We study the S=1/2 Heisenberg antiferromagnet on the pyrochlore lattice in the limit of strong easy-axis exchange anisotropy. We find, using only standard techniques of degenerate perturbation theory, that the model has a U(1) gauge symmetry generated by certain local rotations about the z-axis in spin space. Upon addition of an extra local interaction in this and a related model with spins on a three-dimensional network of corner-sharing octahedra, we can write down the exact ground state wavefunction with no further approximations. Using the properties of the soluble point we show that these models enter the U(1) spin liquid phase, a novel fractionalized spin liquid with an emergent U(1) gauge structure. This phase supports gapped S^z = 1/2 spinons carrying the U(1) ``electric'' gauge charge, a gapped topological point defect or ``magnetic'' monopole, and a gapless ``photon,'' which in spin language is a gapless, linearly dispersing S^z = 0 collective mode. There are power-law spin correlations with a nontrivial angular dependence, as well as novel U(1) topological order. This state is stable to ALL zero-temperature perturbations and exists over a finite extent of the phase diagram. Using a convenient lattice version of electric-magnetic duality, we develop the effective description of the U(1) spin liquid and the adjacent soluble point in terms of Gaussian quantum electrodynamics and calculate a few of the universal properties. The resulting picture is confirmed by our numerical analysis of the soluble point wavefunction. Finally, we briefly discuss the prospects for understanding this physics in a wider range of models and for making contact with experiments.

Figures (14)

• Figure 1: Phase diagram for both models. The parameter $V/J_{ring}$ is the relative strength of the Rokhsar-Kivelson potential and the XY ring exchange that obtains in the easy-axis limit of the Heisenberg model. The soluble point is located at $V/J_{ring} = 1$, which is a special deconfined point of the adjacent $U(1)$ spin liquid. Just to the right of the soluble point the models go into an Ising ordered state. Sufficiently far to the left we expect Ising order, while at intermediate values of $V/J_{ring}$ states with broken translation symmetry but no magnetic order are also possible. Immediately to the left of the soluble point, the $U(1)$ spin liquid exists over a finite (but unknown) extent of the phase diagram.
• Figure 2: The pyrochlore lattice (left), and one up-pointing tetrahedron (right). One sublattice of tetrahedra is shaded, and the other transparent. The thickened bonds show the location of a pyrochlore hexagon. Each such hexagon is a member of one of four orientations of kagomé lattice planes. The numbering of sites in the up-pointing tetrahedron on the right is the convention used in the text. For $i=0,1,2$, the fcc Bravais lattice vector ${\bf a}_i$ points in the direction given by looking from site $3$ to site $i$.

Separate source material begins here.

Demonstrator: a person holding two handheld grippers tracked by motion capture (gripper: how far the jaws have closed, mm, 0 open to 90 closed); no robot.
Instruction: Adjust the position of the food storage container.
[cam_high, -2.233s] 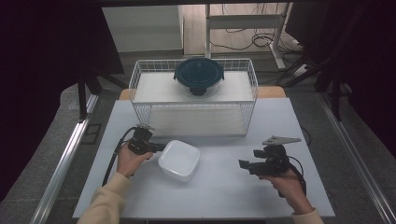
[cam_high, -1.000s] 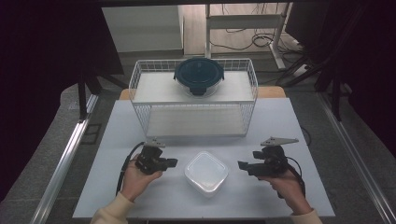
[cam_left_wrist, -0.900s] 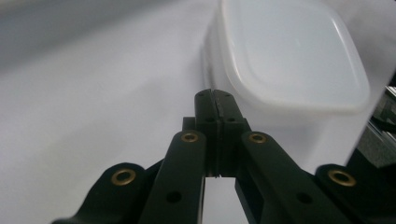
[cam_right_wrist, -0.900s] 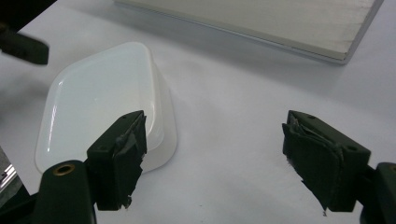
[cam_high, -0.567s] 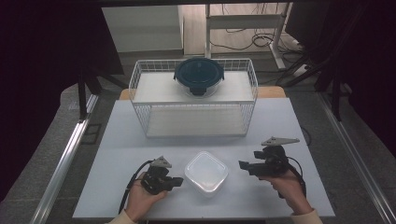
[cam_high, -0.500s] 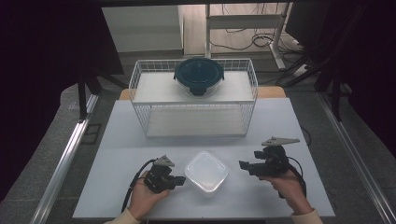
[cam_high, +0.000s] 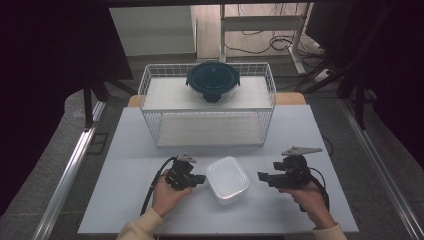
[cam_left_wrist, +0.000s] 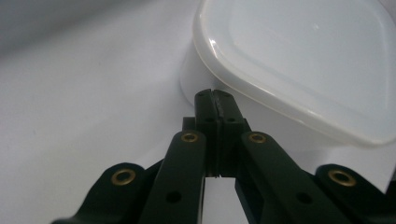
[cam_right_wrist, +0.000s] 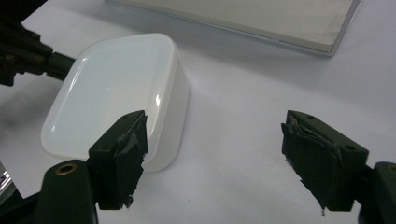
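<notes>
High view: your white lidded plastic container (cam_high: 227, 179) sits on the white table (cam_high: 130, 150), near the front edge, between your two grippers. Your left gripper (cam_high: 199, 179) has its tips right at the container's left side; your right gripper (cam_high: 262, 176) is off to the container's right, clear of it.

Left gripper view: jaws pressed together, nothing between them, tips just at the container (cam_left_wrist: 299, 60) wall under the lid rim. Can't tell if they actually touch.

Right gripper view: jaws stand wide apart, have just been closing slightly, nothing between the pads. The container (cam_right_wrist: 116, 95) sits ahead, toward the left jaw, not gripped. Your other gripper (cam_right_wrist: 28, 51) shows at the top left against the container's far side.

Around: a white wire basket (cam_high: 207, 112) stands behind the container, well apart from it, with a flat pale board inside. On top of it, at the back, sits a round glass bowl with a dark blue lid (cam_high: 213, 81). Nothing stands between the grippers and the container. Cables on the floor (cam_high: 260, 42) beyond the table.

No readable writing or brand on any item.
</notes>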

• Figure 3: Depiction of the processes contributing to the third-order degenerate perturbation theory for the easy-axis pyrochlore Heisenberg antiferromagnet. Processes (A) and (B) give only trivial constant shifts of the energy. Process (C) leads to an XY ring exchange term acting on hexagonal plaquettes.
• Figure 4: A small piece of the diamond lattice. The links form hexagonal loops corresponding to the pyrochlore hexagons. These are the shortest possible closed paths on the diamond lattice. The hexagon with three thickened bonds depicts the dimer positions on a flippable hexagon. The alternating full and empty bonds correspond to alternating up and down spins.
• Figure 5: Illustration that the links of the cubic lattice are equivalent to the sites of a lattice of corner-sharing octahedra.